TASK STATEMENT: Only one stretch of the data below is wanted: the lines from the one with "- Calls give" through the one with "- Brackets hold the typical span", repeated exactly.

EXERCISE DATA:
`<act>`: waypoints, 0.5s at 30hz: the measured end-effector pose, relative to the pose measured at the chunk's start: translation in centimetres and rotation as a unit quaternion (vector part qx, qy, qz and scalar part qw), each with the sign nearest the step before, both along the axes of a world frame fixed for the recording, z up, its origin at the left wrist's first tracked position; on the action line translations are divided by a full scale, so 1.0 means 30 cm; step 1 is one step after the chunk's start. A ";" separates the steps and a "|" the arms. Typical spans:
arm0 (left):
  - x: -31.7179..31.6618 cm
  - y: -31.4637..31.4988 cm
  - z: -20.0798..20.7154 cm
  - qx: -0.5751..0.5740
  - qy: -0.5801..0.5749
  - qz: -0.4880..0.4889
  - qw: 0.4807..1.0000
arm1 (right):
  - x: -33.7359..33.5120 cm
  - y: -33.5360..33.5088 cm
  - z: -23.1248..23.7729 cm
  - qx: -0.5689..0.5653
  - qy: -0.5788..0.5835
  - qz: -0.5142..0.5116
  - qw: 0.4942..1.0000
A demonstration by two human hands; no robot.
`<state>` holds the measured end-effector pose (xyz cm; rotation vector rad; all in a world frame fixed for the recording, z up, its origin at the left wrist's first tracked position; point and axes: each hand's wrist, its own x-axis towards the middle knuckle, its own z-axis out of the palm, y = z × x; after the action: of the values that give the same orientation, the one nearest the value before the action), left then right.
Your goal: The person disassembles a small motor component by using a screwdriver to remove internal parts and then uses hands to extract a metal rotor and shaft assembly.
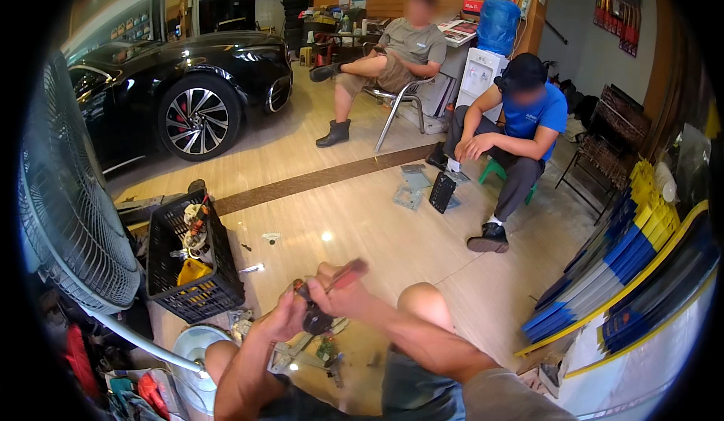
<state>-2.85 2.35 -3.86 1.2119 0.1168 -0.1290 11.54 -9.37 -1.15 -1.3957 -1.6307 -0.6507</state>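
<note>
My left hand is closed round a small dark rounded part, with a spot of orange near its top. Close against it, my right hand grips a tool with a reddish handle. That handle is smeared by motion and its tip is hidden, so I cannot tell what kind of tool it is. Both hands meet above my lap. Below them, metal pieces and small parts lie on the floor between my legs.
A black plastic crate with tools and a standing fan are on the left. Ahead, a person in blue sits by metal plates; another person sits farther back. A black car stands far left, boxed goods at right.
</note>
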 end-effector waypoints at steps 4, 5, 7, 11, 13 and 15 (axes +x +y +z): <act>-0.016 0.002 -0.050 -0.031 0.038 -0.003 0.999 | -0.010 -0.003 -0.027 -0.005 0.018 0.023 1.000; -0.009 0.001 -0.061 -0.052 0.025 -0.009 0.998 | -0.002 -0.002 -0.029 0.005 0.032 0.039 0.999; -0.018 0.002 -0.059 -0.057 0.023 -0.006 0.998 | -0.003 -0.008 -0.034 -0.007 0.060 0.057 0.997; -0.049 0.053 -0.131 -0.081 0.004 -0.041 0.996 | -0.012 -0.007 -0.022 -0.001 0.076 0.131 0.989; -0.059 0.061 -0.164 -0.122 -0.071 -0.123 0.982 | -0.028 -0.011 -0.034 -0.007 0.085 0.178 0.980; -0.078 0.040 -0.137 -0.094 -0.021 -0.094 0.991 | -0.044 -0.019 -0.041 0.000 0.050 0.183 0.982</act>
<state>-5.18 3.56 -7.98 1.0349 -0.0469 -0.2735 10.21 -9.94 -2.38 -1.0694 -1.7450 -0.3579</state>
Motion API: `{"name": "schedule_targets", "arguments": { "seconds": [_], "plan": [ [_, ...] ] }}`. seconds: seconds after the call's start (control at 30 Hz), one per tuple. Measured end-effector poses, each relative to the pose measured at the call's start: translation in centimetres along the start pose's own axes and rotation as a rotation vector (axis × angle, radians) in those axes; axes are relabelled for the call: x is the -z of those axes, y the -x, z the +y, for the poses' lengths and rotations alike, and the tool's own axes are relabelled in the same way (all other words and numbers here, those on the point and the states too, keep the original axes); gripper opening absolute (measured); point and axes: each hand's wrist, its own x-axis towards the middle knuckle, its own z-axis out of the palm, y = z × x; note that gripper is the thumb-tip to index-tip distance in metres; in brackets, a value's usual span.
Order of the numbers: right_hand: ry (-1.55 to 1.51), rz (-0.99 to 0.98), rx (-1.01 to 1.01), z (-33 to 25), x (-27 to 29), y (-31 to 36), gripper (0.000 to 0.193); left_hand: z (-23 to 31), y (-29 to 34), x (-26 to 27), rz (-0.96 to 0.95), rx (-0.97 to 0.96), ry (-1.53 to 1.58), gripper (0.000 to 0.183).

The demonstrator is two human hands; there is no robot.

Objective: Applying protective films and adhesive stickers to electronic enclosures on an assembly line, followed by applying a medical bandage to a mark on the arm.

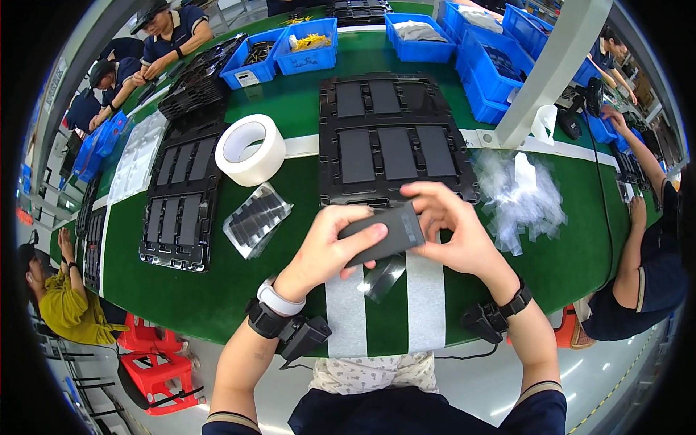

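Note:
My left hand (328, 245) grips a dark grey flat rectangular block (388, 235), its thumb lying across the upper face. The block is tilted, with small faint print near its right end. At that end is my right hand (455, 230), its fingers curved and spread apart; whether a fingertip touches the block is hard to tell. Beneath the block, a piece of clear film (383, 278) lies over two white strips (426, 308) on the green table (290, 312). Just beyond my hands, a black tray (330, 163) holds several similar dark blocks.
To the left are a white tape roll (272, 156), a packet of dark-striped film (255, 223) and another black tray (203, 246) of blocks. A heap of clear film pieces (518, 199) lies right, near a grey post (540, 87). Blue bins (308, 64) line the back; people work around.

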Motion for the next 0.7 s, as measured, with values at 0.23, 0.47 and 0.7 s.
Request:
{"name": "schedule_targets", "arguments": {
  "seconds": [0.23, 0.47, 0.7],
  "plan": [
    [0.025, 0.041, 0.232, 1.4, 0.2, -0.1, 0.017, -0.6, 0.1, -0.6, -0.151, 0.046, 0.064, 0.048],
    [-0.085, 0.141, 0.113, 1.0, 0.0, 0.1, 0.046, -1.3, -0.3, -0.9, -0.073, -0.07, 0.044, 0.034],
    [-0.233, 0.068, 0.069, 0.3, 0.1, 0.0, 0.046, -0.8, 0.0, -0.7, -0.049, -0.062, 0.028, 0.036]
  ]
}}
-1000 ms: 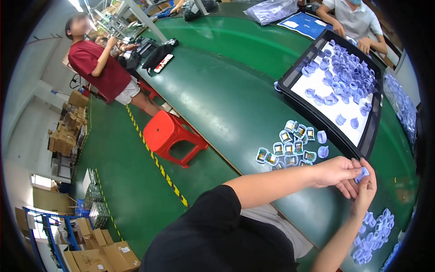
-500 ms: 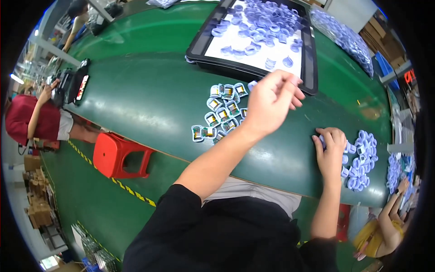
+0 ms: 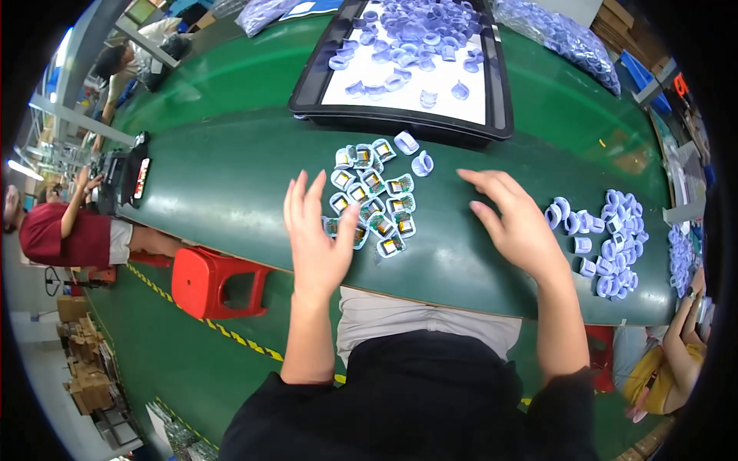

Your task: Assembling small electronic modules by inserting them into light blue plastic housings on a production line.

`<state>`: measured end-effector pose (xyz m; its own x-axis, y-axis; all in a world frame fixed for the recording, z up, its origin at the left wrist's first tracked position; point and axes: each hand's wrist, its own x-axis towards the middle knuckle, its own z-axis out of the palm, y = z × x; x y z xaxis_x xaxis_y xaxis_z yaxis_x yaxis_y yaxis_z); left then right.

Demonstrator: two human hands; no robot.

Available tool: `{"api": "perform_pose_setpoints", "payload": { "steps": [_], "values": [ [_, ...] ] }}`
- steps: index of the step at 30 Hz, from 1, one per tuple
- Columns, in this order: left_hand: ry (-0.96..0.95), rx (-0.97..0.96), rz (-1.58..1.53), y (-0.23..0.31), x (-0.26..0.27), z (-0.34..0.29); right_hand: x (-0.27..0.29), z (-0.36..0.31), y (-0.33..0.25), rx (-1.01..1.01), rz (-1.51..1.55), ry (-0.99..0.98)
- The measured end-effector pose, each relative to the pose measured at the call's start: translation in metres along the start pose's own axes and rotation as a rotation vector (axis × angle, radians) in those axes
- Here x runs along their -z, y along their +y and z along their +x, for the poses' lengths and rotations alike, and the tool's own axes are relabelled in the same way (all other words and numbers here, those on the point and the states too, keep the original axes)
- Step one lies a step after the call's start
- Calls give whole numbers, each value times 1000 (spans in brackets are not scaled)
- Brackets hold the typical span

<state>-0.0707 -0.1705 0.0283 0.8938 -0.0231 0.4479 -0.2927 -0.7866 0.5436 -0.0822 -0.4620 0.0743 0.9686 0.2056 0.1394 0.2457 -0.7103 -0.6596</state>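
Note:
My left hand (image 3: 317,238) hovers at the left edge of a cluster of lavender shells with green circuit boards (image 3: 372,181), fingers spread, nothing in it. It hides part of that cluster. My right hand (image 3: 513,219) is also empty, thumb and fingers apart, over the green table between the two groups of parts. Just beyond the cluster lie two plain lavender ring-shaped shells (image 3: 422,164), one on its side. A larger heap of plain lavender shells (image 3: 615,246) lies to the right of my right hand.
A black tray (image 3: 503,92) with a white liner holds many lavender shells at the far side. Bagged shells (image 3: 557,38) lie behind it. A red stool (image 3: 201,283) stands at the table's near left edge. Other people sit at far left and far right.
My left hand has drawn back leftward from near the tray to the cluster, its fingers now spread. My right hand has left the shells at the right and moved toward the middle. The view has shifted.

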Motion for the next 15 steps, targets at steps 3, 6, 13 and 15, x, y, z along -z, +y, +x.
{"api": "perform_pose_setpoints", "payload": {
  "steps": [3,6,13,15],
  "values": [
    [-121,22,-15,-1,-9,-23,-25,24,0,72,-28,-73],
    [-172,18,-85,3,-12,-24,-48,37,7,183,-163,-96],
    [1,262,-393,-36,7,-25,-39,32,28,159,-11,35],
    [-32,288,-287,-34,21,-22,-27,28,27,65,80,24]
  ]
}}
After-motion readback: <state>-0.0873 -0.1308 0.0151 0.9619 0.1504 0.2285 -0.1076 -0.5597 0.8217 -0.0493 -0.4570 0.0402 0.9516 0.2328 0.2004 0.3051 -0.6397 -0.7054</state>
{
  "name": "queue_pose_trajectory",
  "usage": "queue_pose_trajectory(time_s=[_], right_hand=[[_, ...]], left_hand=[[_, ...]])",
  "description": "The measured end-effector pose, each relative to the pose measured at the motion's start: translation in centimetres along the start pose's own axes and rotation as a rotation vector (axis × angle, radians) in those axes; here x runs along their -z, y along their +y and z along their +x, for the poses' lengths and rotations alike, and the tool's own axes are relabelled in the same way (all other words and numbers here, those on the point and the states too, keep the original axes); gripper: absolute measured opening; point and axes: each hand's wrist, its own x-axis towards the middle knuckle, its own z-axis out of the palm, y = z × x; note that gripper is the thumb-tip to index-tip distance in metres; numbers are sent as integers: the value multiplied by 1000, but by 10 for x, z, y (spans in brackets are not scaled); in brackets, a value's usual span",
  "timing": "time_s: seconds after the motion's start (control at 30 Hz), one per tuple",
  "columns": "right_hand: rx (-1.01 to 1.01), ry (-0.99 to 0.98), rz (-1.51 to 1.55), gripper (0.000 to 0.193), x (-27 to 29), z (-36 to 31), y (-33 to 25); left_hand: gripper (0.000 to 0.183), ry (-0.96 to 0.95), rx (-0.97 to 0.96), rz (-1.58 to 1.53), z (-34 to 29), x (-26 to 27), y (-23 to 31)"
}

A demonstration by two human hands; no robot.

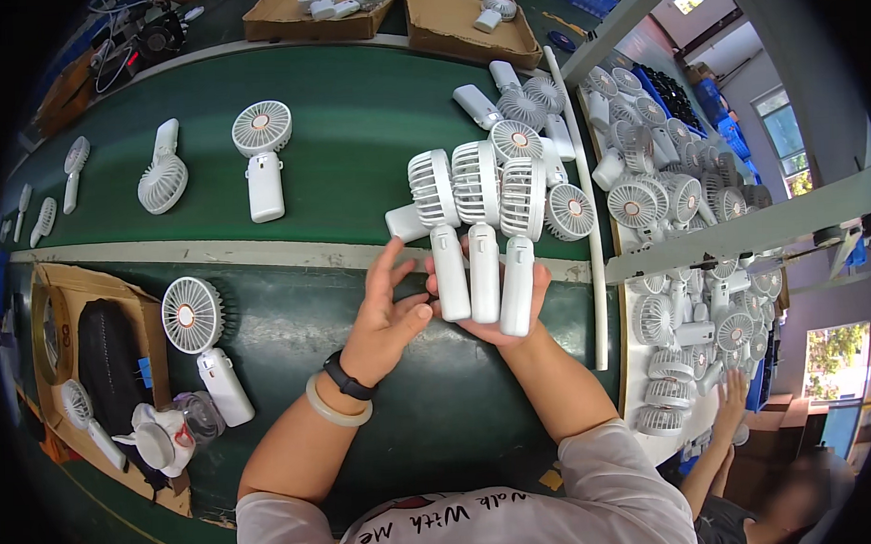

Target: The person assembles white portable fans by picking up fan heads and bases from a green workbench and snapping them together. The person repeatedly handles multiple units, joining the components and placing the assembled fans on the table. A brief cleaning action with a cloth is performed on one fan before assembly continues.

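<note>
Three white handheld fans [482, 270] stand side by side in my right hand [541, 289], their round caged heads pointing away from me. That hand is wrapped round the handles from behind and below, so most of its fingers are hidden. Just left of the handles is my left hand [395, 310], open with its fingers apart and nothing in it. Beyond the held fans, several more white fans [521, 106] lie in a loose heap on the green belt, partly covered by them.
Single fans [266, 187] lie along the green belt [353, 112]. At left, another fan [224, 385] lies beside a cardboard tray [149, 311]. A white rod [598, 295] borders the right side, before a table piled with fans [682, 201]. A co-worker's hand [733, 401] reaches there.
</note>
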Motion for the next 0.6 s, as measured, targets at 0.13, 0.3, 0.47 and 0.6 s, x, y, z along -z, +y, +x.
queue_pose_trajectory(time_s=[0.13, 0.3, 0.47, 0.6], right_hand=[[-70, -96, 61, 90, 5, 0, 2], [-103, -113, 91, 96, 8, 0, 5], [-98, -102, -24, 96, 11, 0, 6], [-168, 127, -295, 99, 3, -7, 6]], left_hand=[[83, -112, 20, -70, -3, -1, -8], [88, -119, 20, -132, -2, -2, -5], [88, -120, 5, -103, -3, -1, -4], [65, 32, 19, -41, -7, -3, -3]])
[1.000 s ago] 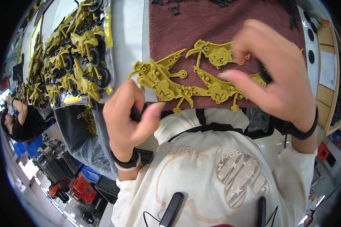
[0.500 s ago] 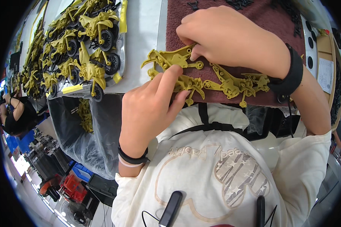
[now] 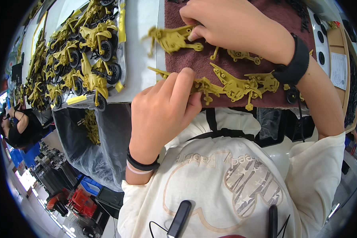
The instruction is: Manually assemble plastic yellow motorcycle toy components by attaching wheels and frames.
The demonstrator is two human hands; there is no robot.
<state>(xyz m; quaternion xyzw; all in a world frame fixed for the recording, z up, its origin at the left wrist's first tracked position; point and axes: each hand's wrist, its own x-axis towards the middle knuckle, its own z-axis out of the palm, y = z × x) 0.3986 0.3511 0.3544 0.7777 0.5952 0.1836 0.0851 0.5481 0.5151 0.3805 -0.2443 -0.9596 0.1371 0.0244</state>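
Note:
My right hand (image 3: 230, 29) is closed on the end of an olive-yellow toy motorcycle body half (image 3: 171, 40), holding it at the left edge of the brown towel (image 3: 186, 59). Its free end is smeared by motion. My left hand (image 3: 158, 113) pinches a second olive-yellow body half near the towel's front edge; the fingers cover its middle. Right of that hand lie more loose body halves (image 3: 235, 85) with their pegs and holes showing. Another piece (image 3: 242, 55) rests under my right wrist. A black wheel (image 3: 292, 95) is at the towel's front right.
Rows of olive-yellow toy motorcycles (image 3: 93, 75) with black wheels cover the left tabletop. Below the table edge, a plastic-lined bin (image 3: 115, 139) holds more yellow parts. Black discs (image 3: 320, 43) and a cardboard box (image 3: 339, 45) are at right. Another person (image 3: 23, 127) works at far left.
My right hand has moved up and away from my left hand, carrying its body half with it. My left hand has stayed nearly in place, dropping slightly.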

ANSWER SECTION:
- Calls give whole numbers, each value times 1000 (spans in brackets are not scaled)
- Brackets hold the typical span

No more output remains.